本当の意味で、雨さんの隣に並びたいんだ。
「暁、その本の作者はな、名前からして女だと思われがちだが、実は男の人が書いてるんだ」
「そうなんだ」
「話のネタやったんだから、頑張れよ」
「……ありがとう、浩太郎」
浩太郎にはお見通し、というわけか。
やっぱり侮れない。ありがたい、侮れなさだ。


 ○


学校が始まったばかりだというのに、日本列島に台風が近々接近するらしい。その影響か、今週は長雨のようだ。
仲良くなってから、雨さんはバスに乗ると迷わず二人掛けの席に腰掛けるようになった。ありがたく、その隣に腰を下ろす。
バスの中では、日によってすることは違う。
読みたい本があるときは何も喋らず気ままに本を読むし、読み終えた本の感想を言いあうこともある。今日は後者だ。

「借りてた本、読み終えたよ。ありがとう」
「どうだった?素敵でしょ?」
「うん、背景描写が不思議というか幻想的というか。ファンタジーと錯覚するような純文学って感じだったよ」
「でしょ?この先生は本当に外れがないんだ」
「その作者さんって、男の人らしいね」
ここで、ありがたく浩太郎からもらった切り札を出す。
「えっそうなの!?」
「名前も女の人っぽいし、世界観も描写も女の人っぽいけど、実は男の人なんだって」
「知らなかった……悔しいけど、教えてもらって良かったなあ。そっか、展開が勢いあるなと思ったけど、男の人だったんだ」
雨さんはいつも以上に目を丸くしたし、知らなかったことがかなり悔しいみたいだ。どうやら切り札はうまく使えたようだ。
「そういえば雨さんって、好きな作家さんっているの?」
「うん、石川孝月さんが大好きなの。この人だけは、どの人の作品も及ばないって思う。私の大尊敬の作家さんだよ」
「もしかして『眠れぬクジラ』とか『光待つモーメント』とか書いてる人?」
「そう、その人!石川さんが出した作品は全て揃えたくらい」
石川孝月さん、か。覚えておこう。
雨さんに貸してもらうのもいいし、自分でこっそり読んで後で感想を伝えるのもいい。
雨さんが大尊敬する作家さん、というだけで格段に興味が来るから不思議だ。


 ○


数日後、俺は学校帰りに駅隣接の本屋に立ち寄った。
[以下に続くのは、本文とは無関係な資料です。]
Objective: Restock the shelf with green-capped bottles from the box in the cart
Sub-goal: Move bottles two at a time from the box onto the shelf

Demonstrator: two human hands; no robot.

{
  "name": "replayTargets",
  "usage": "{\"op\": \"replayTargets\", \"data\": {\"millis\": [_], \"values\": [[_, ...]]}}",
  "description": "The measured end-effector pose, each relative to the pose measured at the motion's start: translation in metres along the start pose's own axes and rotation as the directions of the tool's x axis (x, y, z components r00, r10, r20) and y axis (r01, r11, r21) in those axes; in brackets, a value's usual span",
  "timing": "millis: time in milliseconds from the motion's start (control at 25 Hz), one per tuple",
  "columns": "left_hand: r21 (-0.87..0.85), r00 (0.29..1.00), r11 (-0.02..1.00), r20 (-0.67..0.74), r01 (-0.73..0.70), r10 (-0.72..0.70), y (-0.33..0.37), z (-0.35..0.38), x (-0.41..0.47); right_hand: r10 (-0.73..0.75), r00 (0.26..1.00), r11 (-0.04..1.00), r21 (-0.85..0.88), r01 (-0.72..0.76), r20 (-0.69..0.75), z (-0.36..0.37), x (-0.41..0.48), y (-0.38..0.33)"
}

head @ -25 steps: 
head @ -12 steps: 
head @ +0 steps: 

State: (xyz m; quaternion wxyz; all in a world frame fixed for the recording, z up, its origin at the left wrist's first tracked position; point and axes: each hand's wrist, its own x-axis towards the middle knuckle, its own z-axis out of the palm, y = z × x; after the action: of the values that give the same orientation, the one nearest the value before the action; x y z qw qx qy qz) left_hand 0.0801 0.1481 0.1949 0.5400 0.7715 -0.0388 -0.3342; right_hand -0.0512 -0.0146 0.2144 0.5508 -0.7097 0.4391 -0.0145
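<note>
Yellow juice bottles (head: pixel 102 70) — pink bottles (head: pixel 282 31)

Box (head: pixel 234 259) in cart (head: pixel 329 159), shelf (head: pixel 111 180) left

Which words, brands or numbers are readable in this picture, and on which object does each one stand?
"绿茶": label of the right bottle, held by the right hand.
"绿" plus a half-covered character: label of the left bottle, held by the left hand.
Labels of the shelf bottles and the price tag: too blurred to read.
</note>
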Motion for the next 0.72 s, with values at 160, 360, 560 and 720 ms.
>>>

勿論、雨さんの絶賛する『石川孝月』の本を手に入れるためだ。
知名度も高いだけあって、ある一角に石川さんのコーナーが出来ていたので、迷わず本を手にする。
表紙やあらすじからして何か惹かれるものがあるな。
そのままレジに向かう途中、しおりやブックカバーの売っているコーナーで思わず足を止めた。
何か、雨さんにプレゼントしようか。
ブックカバーはいつも同じものを使っているので愛着があるだろう。シンプルで綺麗なしおりを一つ手に取り、本と一緒に購入した。
用は済んだし、電車に乗って自宅に帰ろうと駅に向かう。しかし、小腹が空いて何か口に入れたい気もしてきた。そこで、本屋の入っているビル内で何かないかと館内案内を見ることにした。